Новый комиссар ждал ее возле занесенной снегом скамейки под ивой.
— Ба, Тарновский! — Саша, забыв, что ей нельзя, подпрыгнула. — Дай обниму тебя, старый черт! Да полегче ты, у меня кишка с кишкой сшиты только что…
От красавца Тарновского в неизменной пижонской кожанке пахло бензином, хорошим одеколоном, городом.
— Но как? Почему ты здесь? Что с…
— Сашка, переговорить бы, — серьезно сказал Тарновский.
Они отошли к околице, увязая в свежем снегу. На пронизывающем ветру было холодно, зато местность хорошо просматривалась — здесь точно никто не мог их услышать.
— Я приехал, чтоб лично тебе сказать. Сашка, золота больше нет.
— Как нет?
— Кончилось. Все, что было, я отдал. И не только золото, вообще все, что тогда удалось схоронить. Серебро, драгоценности, жемчуг даже. Я все передал через Сенную. Больше ничего не осталось.
— Обожди, — Саша помотала головой. — Да не может же такого быть. Давай вместе подумаем, где что еще можно найти.
— Сашка, ты ведь знаешь, что я хороший сыскарь. Поверь, я все перерыл. Наизнанку все тайники вывернул. Все цепочки проверил.
— Да нет же, нет, — Саше казалось в эту минуту, что если она продолжит спорить, его слова не будут правдой. — У нас все только набирает ход после взятия Тамбова. Поставки росли, но наши потребности росли быстрее, и сейчас они велики как никогда. Все от этих чертовых поставок зависит, все! Они должны продолжаться, любой ценой.
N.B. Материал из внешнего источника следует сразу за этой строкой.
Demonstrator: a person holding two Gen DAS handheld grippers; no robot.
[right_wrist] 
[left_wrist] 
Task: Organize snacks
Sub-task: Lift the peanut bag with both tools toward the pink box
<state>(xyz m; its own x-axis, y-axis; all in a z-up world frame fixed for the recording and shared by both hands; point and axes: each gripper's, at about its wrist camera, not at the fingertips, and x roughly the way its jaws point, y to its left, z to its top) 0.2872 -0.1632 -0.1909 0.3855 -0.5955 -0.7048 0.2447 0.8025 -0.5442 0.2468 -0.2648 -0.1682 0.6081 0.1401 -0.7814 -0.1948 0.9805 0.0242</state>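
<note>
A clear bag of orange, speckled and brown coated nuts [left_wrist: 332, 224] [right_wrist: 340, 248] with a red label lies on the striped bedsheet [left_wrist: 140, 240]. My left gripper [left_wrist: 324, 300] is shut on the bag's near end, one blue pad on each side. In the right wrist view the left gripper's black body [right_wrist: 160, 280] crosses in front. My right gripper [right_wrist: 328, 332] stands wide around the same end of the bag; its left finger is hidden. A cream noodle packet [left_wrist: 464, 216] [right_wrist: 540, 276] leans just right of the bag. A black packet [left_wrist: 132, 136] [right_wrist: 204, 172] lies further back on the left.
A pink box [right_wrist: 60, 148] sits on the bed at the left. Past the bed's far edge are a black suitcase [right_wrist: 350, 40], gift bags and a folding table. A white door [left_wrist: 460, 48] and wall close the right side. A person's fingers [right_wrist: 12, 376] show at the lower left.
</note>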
— Я понимаю, Сашка. Но все, что было только в человеческих силах, я сделал.
— Ладно. Ладно, — Саша глубоко вдохнула и медленно выдохнула. — Я разберусь. Сам-то что? Действительно в комиссары податься решил?
— Если возьмешь, — Тарновский улыбнулся. — Ты знаешь, я всегда на фронт рвался. Завидовал люто тебе тогда, в восемнадцатом. Повоюю вот… даже если под самый шапочный разбор.
Саша уже вспоминала расписание поездов от Моршанска. Посмотрела на «Танк». Она успеет, если выедет через три… нет, два часа.
— Направлю тебя в часть. Новобранцев воспитывать будешь, а там и в бой поведешь… недолго уже нам воевать. Но хоть час, да наш.
Она вернулась в госпиталь и подозвала Громеко.
— Снимайте швы, прямо сейчас. Мне нужно уехать.
— Вы обязаны еще соблюдать постельный режим, нельзя никуда ехать! — запротестовал доктор.
— Нельзя, — согласилась Саша. — Но надо.